▶ _What needs to be done_: In the entries below, find every line with the string "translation" and copy it.

(Data extracted from a collection)
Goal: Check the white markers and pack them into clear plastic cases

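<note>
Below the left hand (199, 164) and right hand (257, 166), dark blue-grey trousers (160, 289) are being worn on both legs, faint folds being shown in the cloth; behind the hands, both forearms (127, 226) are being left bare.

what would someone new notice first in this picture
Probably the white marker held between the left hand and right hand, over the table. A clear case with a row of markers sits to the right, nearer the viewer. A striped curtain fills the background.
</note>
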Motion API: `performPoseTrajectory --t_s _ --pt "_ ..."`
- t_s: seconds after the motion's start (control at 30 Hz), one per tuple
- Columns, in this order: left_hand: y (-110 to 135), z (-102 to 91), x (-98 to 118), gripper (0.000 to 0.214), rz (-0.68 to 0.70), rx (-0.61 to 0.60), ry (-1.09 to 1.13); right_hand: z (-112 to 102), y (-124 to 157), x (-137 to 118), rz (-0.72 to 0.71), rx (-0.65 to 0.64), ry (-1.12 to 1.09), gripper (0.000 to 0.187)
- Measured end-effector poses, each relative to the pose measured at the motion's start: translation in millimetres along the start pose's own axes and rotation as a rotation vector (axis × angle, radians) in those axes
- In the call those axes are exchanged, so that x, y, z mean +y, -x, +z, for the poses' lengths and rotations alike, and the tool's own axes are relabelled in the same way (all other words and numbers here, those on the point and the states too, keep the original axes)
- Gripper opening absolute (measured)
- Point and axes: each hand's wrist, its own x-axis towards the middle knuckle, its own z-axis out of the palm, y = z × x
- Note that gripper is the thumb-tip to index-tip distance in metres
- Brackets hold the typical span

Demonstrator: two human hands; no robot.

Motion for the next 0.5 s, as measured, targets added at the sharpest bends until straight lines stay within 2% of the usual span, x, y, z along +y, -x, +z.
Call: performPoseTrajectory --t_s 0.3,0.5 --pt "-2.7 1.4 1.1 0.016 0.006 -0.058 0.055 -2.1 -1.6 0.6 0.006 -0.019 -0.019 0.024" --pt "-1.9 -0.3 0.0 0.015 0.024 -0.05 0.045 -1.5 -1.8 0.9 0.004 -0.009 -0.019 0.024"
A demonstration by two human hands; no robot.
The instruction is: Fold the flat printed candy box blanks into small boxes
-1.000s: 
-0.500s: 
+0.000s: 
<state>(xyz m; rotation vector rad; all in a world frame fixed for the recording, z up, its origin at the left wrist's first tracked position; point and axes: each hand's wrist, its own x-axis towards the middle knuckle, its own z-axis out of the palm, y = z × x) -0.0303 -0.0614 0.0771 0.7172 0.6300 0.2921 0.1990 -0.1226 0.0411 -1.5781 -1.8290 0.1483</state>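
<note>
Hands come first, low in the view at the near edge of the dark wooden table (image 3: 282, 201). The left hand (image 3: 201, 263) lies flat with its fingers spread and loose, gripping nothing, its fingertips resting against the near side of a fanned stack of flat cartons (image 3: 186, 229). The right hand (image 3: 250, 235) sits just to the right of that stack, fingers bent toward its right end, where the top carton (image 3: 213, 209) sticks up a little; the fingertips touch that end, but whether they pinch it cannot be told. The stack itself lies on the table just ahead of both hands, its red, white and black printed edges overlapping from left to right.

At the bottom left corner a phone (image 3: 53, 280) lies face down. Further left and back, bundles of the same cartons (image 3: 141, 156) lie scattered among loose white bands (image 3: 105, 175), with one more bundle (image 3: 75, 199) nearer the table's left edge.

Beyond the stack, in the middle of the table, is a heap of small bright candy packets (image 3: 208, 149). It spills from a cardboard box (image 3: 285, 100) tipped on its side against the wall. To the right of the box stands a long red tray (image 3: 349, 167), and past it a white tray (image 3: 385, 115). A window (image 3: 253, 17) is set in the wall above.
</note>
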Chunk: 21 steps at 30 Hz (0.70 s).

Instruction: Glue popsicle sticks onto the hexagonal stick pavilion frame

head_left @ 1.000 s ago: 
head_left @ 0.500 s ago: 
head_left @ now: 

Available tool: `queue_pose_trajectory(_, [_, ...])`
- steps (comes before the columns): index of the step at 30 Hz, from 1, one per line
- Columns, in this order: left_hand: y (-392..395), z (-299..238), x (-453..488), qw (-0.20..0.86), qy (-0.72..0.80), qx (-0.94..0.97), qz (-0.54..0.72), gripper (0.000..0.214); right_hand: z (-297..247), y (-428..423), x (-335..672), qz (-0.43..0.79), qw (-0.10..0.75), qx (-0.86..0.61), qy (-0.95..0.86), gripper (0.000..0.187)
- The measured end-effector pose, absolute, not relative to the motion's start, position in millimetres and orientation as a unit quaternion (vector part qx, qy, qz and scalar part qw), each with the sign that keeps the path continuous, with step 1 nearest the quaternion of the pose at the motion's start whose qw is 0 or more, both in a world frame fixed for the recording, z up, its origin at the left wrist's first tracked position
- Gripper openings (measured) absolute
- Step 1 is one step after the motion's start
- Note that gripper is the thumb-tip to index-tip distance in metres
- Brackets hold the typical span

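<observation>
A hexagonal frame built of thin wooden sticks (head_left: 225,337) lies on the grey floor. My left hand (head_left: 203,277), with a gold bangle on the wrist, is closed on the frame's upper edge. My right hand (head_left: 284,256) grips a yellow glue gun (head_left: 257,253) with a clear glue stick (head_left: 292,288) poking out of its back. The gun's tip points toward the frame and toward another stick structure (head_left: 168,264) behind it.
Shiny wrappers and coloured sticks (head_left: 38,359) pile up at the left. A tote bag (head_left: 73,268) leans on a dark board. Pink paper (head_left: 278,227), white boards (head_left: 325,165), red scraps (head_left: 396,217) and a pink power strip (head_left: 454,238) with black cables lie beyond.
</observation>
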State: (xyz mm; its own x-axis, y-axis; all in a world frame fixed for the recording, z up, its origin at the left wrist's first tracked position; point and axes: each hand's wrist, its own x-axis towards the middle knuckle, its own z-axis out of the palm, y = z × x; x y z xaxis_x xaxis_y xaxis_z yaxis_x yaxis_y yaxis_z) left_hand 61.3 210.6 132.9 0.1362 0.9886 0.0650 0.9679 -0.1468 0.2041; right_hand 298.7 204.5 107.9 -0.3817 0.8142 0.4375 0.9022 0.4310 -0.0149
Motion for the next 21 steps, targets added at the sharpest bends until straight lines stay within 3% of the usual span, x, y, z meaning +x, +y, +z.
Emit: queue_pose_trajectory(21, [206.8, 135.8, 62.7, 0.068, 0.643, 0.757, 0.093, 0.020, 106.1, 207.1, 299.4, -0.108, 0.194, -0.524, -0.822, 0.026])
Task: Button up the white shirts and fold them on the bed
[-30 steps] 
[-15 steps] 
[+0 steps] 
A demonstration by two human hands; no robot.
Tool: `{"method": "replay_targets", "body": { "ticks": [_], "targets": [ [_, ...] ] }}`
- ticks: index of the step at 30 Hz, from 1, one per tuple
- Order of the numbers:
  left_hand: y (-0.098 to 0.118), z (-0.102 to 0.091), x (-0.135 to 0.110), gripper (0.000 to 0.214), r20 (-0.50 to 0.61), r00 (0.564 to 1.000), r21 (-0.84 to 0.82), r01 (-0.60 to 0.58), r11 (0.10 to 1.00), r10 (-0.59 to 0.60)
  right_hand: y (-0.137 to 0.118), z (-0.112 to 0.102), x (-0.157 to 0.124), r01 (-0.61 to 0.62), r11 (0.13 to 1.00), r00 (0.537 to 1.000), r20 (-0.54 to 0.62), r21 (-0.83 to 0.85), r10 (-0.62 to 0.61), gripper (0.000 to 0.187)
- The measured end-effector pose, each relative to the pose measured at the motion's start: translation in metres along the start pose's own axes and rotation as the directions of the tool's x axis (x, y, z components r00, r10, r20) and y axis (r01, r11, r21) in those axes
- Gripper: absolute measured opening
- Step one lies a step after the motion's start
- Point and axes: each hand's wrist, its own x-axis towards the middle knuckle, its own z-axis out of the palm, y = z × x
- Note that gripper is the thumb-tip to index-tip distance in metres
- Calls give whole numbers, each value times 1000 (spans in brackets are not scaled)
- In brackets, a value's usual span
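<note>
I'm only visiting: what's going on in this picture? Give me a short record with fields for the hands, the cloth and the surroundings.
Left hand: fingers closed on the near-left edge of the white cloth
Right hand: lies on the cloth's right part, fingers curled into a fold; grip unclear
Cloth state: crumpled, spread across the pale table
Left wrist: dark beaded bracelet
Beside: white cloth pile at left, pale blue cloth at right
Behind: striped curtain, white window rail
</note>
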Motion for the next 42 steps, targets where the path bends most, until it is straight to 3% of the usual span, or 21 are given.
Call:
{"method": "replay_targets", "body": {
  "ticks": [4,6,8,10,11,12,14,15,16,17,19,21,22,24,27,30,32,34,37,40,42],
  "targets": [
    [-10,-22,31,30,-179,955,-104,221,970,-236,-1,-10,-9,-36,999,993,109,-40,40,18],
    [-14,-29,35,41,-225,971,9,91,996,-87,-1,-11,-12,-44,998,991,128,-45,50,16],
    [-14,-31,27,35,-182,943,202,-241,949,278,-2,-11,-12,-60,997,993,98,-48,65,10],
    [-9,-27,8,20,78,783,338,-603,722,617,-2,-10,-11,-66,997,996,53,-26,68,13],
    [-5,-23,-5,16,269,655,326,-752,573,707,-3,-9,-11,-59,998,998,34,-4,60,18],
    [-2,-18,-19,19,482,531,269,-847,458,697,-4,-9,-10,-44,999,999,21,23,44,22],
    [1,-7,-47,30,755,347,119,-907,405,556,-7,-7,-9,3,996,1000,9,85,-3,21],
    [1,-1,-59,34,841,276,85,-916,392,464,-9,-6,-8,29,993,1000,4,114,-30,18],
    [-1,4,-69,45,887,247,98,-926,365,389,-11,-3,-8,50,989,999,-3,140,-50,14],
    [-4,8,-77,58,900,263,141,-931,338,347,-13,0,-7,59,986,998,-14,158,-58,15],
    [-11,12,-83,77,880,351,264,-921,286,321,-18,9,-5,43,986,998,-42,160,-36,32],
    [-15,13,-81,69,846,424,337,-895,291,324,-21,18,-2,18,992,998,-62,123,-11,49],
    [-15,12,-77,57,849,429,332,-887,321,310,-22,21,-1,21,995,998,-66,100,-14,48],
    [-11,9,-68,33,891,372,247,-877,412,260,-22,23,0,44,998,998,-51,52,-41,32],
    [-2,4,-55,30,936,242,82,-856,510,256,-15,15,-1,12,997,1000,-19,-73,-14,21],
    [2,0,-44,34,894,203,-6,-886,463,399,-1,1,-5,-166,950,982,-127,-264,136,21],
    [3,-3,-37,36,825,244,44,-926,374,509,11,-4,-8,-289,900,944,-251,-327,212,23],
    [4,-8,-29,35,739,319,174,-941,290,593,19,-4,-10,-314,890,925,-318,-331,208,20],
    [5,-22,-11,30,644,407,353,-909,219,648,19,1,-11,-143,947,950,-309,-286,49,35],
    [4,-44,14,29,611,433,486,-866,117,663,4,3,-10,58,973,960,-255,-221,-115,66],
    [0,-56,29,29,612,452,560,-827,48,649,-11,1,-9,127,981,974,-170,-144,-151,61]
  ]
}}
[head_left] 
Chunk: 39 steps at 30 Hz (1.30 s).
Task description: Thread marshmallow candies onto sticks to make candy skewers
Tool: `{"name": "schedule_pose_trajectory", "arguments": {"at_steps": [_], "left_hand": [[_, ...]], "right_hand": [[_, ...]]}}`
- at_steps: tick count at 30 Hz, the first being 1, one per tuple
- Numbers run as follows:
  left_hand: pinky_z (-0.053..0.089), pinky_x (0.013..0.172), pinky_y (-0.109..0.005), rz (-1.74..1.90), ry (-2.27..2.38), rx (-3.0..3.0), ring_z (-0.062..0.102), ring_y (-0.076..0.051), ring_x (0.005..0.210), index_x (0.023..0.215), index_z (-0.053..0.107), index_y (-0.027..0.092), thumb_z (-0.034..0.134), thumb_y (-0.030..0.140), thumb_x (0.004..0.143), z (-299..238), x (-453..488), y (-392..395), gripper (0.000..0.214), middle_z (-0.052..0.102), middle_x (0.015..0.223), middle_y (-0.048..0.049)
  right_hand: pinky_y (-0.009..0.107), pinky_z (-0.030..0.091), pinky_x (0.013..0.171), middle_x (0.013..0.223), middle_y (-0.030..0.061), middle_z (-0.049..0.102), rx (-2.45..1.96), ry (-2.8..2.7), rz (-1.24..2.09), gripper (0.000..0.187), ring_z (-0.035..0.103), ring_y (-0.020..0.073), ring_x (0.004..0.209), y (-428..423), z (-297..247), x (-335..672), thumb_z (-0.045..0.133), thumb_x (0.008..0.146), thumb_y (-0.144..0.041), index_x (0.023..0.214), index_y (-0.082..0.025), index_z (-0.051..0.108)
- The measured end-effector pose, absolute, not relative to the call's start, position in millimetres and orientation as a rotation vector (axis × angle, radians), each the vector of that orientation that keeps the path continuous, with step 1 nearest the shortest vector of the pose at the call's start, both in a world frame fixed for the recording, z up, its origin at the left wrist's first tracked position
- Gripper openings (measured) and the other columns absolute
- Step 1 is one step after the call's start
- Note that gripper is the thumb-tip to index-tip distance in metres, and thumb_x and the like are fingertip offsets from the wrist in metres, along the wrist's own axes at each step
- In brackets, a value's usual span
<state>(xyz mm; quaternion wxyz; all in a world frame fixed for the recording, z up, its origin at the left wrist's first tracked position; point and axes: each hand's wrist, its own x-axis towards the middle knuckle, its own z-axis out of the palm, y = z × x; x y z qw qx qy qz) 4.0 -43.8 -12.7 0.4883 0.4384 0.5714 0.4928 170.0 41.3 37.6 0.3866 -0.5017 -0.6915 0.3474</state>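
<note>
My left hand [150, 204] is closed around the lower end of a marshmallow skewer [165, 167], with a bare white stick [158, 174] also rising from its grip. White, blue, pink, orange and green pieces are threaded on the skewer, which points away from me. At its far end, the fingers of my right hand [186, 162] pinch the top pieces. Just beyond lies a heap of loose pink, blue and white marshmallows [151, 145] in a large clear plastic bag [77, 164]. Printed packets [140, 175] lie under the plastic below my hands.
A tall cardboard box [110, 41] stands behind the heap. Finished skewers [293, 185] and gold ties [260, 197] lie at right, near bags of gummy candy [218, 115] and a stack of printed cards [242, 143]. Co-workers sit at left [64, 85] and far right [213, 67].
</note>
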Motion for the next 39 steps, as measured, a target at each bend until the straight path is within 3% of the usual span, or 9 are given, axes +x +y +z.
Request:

▶ _Task result_:
- Measured end-effector poses, each relative to the pose measured at the motion's start: translation in millimetres along the start pose's own axes and rotation as a rotation vector (axis × angle, radians) in those axes
- The measured end-effector pose, each relative to the pose measured at the motion's start: translation in metres along the start pose's own axes and rotation as the directions of the tool's x axis (x, y, z components r00, r10, r20) and y axis (r01, r11, r21) in those axes

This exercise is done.